How it raises productivity and aggregate supply
Reform raises productivity (output per unit of input) by:
- Increasing competition, which forces firms to cut costs and innovate.
- Removing regulatory barriers that misallocate resources.
- Improving the quality of labour and capital through skills and investment.
- Lowering input costs across the economy.
Higher productivity reduces unit costs, which both lifts AS and improves international competitiveness. It is the main long-run driver of real wages and living standards.
Main areas of reform
- Trade liberalisation: cutting tariffs and protection to expose industries to competition (covered in Unit 3).
- Labour market reform: the move from centralised wage fixing to enterprise bargaining and a more flexible system, balancing flexibility against fairness.
- Competition policy: the National Competition Policy of the 1990s and the work of the ACCC to promote competition and deter anti-competitive conduct.
- Deregulation and privatisation: floating the dollar (1983), deregulating financial markets, and privatising government businesses such as Qantas, the Commonwealth Bank and Telstra to improve efficiency.
- Tax reform: broadening the base and improving incentives, for example the introduction of the GST in 2000.
- Infrastructure, skills and innovation: investment in transport, energy, education and research to raise capacity.
Strengths of microeconomic reform
- Raises long-run growth without adding to inflation, by expanding capacity.

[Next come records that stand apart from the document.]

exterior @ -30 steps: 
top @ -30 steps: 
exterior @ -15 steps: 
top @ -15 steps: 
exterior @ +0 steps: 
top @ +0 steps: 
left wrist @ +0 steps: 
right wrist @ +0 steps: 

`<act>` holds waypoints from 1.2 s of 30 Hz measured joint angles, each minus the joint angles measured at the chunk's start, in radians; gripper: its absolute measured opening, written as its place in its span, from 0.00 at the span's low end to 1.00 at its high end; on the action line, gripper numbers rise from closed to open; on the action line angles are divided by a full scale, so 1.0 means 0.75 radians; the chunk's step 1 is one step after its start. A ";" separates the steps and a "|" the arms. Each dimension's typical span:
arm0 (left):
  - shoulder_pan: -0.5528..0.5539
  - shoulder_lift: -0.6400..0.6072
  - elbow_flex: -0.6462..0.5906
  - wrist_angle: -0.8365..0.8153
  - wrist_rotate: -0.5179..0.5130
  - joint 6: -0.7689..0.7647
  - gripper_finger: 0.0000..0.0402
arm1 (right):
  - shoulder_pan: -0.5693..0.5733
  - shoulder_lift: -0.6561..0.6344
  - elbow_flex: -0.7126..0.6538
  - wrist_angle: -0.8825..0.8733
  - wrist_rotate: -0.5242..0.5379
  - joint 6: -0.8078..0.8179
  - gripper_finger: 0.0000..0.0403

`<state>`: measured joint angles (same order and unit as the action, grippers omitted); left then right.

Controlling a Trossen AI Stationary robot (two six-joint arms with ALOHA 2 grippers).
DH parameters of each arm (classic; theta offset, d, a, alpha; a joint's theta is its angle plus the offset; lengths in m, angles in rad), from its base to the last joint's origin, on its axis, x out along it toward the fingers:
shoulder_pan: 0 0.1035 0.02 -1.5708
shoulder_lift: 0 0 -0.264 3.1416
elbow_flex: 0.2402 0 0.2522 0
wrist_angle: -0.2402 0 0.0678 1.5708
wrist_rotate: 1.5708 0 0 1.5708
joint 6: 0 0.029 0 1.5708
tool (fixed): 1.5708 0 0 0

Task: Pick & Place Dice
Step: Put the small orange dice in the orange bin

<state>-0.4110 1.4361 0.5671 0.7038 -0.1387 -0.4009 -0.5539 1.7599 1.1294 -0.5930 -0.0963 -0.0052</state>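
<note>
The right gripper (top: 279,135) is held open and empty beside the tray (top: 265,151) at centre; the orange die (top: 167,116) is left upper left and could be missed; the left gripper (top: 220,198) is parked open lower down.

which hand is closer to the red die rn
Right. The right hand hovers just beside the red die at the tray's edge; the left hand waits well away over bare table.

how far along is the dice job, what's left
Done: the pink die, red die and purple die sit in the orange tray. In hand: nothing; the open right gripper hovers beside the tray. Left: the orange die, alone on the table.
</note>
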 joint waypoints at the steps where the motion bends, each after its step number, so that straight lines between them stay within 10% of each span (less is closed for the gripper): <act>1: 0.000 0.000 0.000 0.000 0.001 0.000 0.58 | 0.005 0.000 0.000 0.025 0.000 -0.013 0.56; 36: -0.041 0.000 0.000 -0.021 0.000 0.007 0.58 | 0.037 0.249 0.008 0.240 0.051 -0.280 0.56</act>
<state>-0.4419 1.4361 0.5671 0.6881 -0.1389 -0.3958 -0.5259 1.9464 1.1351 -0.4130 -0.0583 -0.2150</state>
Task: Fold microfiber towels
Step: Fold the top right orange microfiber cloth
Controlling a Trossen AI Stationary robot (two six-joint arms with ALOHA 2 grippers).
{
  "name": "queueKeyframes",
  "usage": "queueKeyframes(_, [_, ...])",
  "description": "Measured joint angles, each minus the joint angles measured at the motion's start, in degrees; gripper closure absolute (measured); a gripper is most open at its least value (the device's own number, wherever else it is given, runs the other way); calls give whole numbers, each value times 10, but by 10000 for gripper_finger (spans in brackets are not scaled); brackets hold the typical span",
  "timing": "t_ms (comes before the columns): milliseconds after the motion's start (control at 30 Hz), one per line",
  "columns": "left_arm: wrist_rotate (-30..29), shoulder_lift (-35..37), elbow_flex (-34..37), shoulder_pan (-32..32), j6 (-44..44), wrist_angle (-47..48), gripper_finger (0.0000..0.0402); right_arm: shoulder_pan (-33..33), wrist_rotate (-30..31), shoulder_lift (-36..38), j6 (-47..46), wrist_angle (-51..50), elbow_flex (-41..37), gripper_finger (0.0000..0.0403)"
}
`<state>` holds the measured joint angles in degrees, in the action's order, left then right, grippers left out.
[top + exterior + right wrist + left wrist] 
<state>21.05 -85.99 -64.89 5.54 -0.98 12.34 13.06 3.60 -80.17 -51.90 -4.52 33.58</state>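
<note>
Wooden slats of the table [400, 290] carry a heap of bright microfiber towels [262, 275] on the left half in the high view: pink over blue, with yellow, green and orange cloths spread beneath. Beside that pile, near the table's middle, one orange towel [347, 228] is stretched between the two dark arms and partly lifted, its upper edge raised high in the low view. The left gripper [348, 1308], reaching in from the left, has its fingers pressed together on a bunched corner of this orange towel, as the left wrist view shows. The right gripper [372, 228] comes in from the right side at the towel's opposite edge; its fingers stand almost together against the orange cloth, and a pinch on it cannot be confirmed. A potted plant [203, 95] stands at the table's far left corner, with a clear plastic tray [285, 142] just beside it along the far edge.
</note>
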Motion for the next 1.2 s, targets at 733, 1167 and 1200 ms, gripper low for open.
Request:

- Improves international competitiveness by lowering unit costs.
- Lifts real wages and living standards through higher productivity.
- Complements macroeconomic policy: a larger productive capacity eases the inflation-growth trade-off.
Weaknesses and costs
- Long time lags: the benefits take years to appear, unlike monetary or fiscal policy.
- Structural adjustment costs: reform creates losers, such as workers in protected or privatised industries, requiring transitional support.
- Political difficulty: concentrated losses and dispersed gains make reform hard to legislate.
- Equity concerns: efficiency gains may not be shared evenly, and some reforms (such as labour market deregulation) raise distributional questions.